To succeed online, focus on the e-commerce equation: revenue = traffic x conversion x price. Each part of the equation is essential to achieving growth, and you probably need more than three or four people on your e-commerce team to do it right.
Solving the equation involves harnessing the power of influencers, data science, social media platforms, e-commerce acceleration technology, marketing, advertising, creative teams, search engine optimization (SEO), online marketplaces, live chat, price control, shipping logistics and more.
Succeeding takes time and resources, which smaller teams typically lack. Driving traffic to your direct-to-consumer site alone can take 20 people. In short, solving the executive dilemma requires more of the right resources to unlock your e-commerce team's potential.
Your E-Commerce Team's Potential
Given these challenges, it's unsurprising that CEOs assume their small teams aren't good enough to compete at scale. E-commerce teams can be some of the most overworked, and executives often undervalue them.
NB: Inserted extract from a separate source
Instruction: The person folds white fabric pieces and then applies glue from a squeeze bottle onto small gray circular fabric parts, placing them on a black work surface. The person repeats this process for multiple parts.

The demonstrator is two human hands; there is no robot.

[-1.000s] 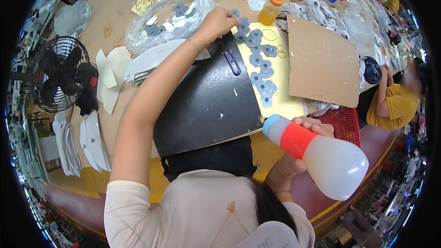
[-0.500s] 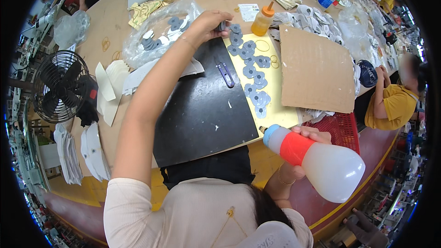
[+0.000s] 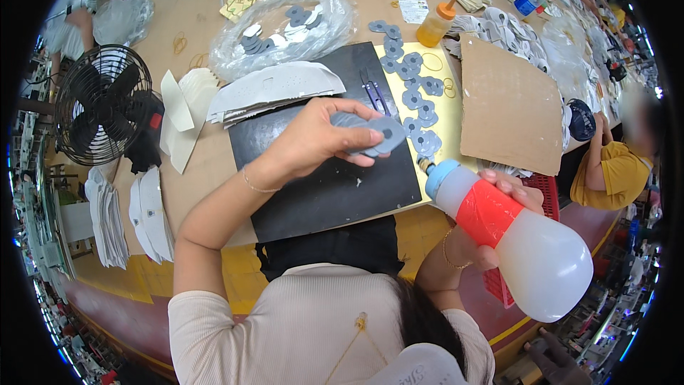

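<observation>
My left hand point(image 3: 324, 139) pinches a small stack of grey rounded patches point(image 3: 388, 135), each with a dark dot, above the black mat point(image 3: 320, 196). In my right hand point(image 3: 509, 199) is a squeeze bottle point(image 3: 538, 264) with a red band, a blue collar and a milky white body. It lies tilted, its narrow nozzle pointing up and left at the mat's right edge. Beyond the nozzle, more grey patches point(image 3: 413, 100) lie overlapping in a winding row on a yellow sheet point(image 3: 445, 128). Purple thread snips point(image 3: 374, 93) rest on the mat.
A stack of white cut pieces point(image 3: 278, 88) overlaps the mat's far left. Behind it sits a clear plastic bag point(image 3: 221, 46) with more patches. An amber bottle point(image 3: 433, 28) stands by the sheet, left of a cardboard piece point(image 3: 506, 110). A black fan point(image 3: 103, 103) stands at left.
My left hand has come back from the far end of the patch row to above the mat, carrying the grey patches. The bottle has shifted slightly right in the picture.
</observation>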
But the problem isn't usually talent or effort. No matter how talented, a team without the right resources cannot manage it all. These teams take on myriad responsibilities, and with so few members, it can be challenging to get everything accomplished.
When presented with this challenge, e-commerce teams sometimes shrink their scope so they can be successful, especially when they are experts in a particular aspect of e-commerce. A group may be proficient at Facebook marketing, and to capitalize on that competency, they built the entire brand around it. However, marketing on any social media platform only serves one part of the e-commerce equation: driving traffic to your site.
While many teams understand direct-to-consumer channels, marketplaces are different and more challenging. Each marketplace has its own rules, and it helps to have team members who understand the nuances and intricacies.
The bottom line is your e-commerce team is good at what you hired them to do, but they cannot do everything.
Take the Ego Out of the Team
Don't try to hire an "e-commerce expert" because there is no such thing. Instead, put all team members on a level playing field.
The e-commerce teams of the future will need to be full of nimble project managers and technology experts.
Technical experts can ensure your brand is making use of the latest e-commerce trends and technologies. Project managers can organize and motivate the team to meet established deadlines, maintain quality standards and complete work within the allocated budget.
Under this model, I predict that brands will see far more success. If you hired one of the best project managers for your e-commerce team, and they are someone who knows how to leverage the right technology, even if they're not "e-commerce experts," I believe your team will thrive.
Solving the Dilemma
Online commerce is exploding. Many executives would agree that they could use a little more sleep at night, and they'd sleep better if they knew they were in a position to take advantage of the constant shifts in e-commerce.
It's intimidating, but once executives understand the complexity of the digital world and the competencies and resourcing needed to succeed, they can ensure their great e-commerce teams are set up with the right resourcing to tackle the task at hand.